Il cuore del problema non è, come talvolta si sostiene, un generico “movimentismo” della segretaria. È piuttosto l’incapacità del Pd di definire una linea coerente sull’assetto dello Stato. La storia lo dimostra: dal sospetto verso i referendum del Pci alle improvvise conversioni dell’epoca Occhetto, fino alla stagione renziana — finita in un autodafé referendario — il rapporto con le riforme è sempre stato strumentale, quasi mai culturale.
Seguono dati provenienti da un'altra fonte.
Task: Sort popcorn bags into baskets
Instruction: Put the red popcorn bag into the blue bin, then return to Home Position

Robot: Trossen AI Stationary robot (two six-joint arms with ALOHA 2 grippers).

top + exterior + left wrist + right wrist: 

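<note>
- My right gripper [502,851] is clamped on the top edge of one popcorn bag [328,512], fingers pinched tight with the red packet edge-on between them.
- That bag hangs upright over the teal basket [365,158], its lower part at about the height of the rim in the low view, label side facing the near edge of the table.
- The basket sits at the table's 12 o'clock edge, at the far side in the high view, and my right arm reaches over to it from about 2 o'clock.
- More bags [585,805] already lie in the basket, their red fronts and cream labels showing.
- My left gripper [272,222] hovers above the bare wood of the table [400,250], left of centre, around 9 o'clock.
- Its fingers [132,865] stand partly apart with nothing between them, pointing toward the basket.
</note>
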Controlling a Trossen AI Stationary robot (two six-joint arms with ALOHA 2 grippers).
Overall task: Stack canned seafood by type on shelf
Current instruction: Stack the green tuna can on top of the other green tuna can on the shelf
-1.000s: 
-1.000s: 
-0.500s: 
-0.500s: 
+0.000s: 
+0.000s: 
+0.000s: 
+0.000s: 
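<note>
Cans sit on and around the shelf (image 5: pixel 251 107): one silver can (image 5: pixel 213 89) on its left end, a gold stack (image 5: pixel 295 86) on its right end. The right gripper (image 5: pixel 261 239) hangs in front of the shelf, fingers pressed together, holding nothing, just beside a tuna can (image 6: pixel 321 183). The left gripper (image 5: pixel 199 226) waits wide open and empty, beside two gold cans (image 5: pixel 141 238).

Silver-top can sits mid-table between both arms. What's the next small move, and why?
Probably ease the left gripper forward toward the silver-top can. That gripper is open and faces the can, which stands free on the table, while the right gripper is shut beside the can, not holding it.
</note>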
Il parallelo tra Schlein e Togliatti non va forzato ma coglie un punto: nel momento in cui la destra prova a occupare il campo delle riforme, il Pd preferisce rifugiarsi in un identitarismo difensivo. Una postura comprensibile sul piano tattico, ma miope se si considera che le istituzioni, piaccia o no, sono oggi un terreno su cui si decide la qualità della democrazia.
Il richiamo al referendum sul taglio dei parlamentari è illuminante: il Pd vi aderì non per convinzione, ma per calcolo. E, come spesso accade quando la politica rincorre gli eventi, rimase schiacciato tra esigenze contingenti e mancanza di una visione. Quel voto del 2020 non segnò un’apertura al cambiamento, bensì un’ulteriore dimostrazione della difficoltà del partito a prendere posizione sul futuro del sistema politico.
Il rischio, oggi, è che la sinistra rinunci ancora una volta a giocare una partita che altri stanno già conducendo. Delegare alla destra il monopolio del discorso sulle riforme significa accettare che siano “gli altri” a definire il campo e il linguaggio della modernizzazione istituzionale. E quando il Pd reagisce, lo fa sempre troppo tardi o per respingere pregiudizialmente.
Se davvero vuole parlare ai giovani che “sbadigliano” di fronte ai dibattiti costituzionali, la sinistra dovrebbe dimostrare che le riforme non sono né un feticcio né una clava ideologica, ma uno strumento per migliorare la vita dei cittadini. Continuare a oscillare tra nostalgia e timore non farà che rendere più opaca la sua proposta politica.
La domanda, a questo punto, non è più perché Schlein non voglia discutere di riforme. È se il Pd sia ancora in grado di immaginarne una.